Task prompt: Produce as output only the lines below starting at the line with "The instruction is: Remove" and continuing through the line with "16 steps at", each one exactly as written.

*** Records supplied ***

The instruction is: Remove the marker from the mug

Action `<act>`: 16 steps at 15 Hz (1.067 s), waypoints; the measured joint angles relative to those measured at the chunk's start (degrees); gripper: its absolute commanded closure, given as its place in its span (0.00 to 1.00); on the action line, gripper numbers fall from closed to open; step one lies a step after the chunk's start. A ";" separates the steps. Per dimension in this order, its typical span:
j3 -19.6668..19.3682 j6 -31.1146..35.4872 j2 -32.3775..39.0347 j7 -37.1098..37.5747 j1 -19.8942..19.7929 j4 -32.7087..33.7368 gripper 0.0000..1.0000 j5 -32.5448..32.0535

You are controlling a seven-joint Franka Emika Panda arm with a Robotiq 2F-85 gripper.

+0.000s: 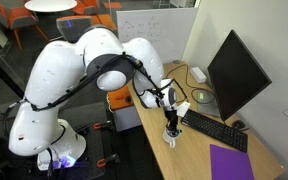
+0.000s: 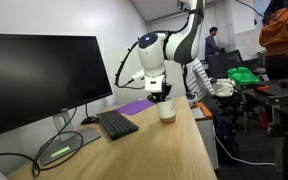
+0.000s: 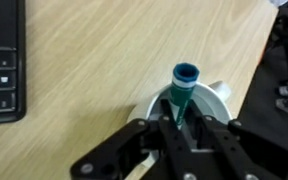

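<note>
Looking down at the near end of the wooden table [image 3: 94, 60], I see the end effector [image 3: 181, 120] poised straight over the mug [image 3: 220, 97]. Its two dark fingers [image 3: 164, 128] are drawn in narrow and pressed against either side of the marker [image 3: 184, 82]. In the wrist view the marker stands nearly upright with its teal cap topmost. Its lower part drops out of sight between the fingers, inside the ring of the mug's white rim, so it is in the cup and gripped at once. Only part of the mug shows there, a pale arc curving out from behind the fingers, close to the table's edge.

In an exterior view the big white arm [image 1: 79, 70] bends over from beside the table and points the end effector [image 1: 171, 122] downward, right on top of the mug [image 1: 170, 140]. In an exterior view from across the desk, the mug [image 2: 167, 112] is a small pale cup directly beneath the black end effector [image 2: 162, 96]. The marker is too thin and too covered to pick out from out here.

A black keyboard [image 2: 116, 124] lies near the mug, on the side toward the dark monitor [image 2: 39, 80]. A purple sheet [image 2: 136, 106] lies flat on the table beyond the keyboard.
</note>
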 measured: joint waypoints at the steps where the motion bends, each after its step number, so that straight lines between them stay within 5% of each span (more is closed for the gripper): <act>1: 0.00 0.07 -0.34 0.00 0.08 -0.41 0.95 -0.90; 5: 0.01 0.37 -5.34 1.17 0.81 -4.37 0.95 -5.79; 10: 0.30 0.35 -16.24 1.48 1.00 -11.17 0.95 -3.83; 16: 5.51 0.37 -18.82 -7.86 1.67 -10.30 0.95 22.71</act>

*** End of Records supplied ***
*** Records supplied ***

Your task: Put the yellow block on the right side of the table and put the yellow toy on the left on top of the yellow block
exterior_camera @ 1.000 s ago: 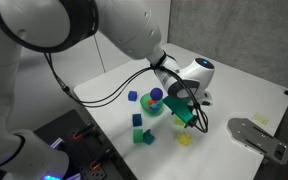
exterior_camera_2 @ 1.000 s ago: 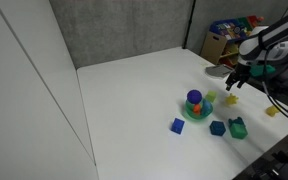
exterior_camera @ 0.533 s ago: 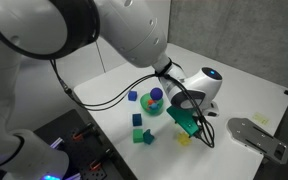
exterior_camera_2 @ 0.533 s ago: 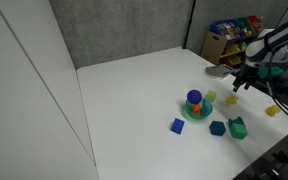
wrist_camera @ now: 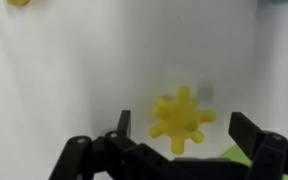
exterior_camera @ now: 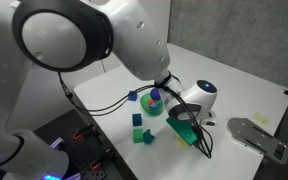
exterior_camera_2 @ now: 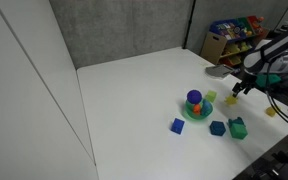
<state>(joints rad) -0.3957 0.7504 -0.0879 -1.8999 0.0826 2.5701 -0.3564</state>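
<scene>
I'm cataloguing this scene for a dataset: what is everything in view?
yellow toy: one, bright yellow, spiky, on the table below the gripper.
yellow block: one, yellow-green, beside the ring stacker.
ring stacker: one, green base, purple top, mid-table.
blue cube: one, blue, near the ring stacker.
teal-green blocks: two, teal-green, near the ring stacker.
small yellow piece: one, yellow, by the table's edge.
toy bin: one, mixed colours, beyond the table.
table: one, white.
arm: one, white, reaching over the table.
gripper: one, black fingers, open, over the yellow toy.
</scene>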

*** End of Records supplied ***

Answer space:
The instruction is: Remove the marker from the mug

Action `<act>`: 16 steps at 15 Hz (1.067 s), waypoints; the measured joint angles relative to those measured at the chunk's start (degrees); gripper: its absolute commanded closure, given as its place in its span (0.00 to 1.00); on the action line, gripper numbers fall from closed to open; step one lies a step after the chunk's start. A ";" separates the steps. Per dimension in this order, its typical span:

Nothing else goes in the answer.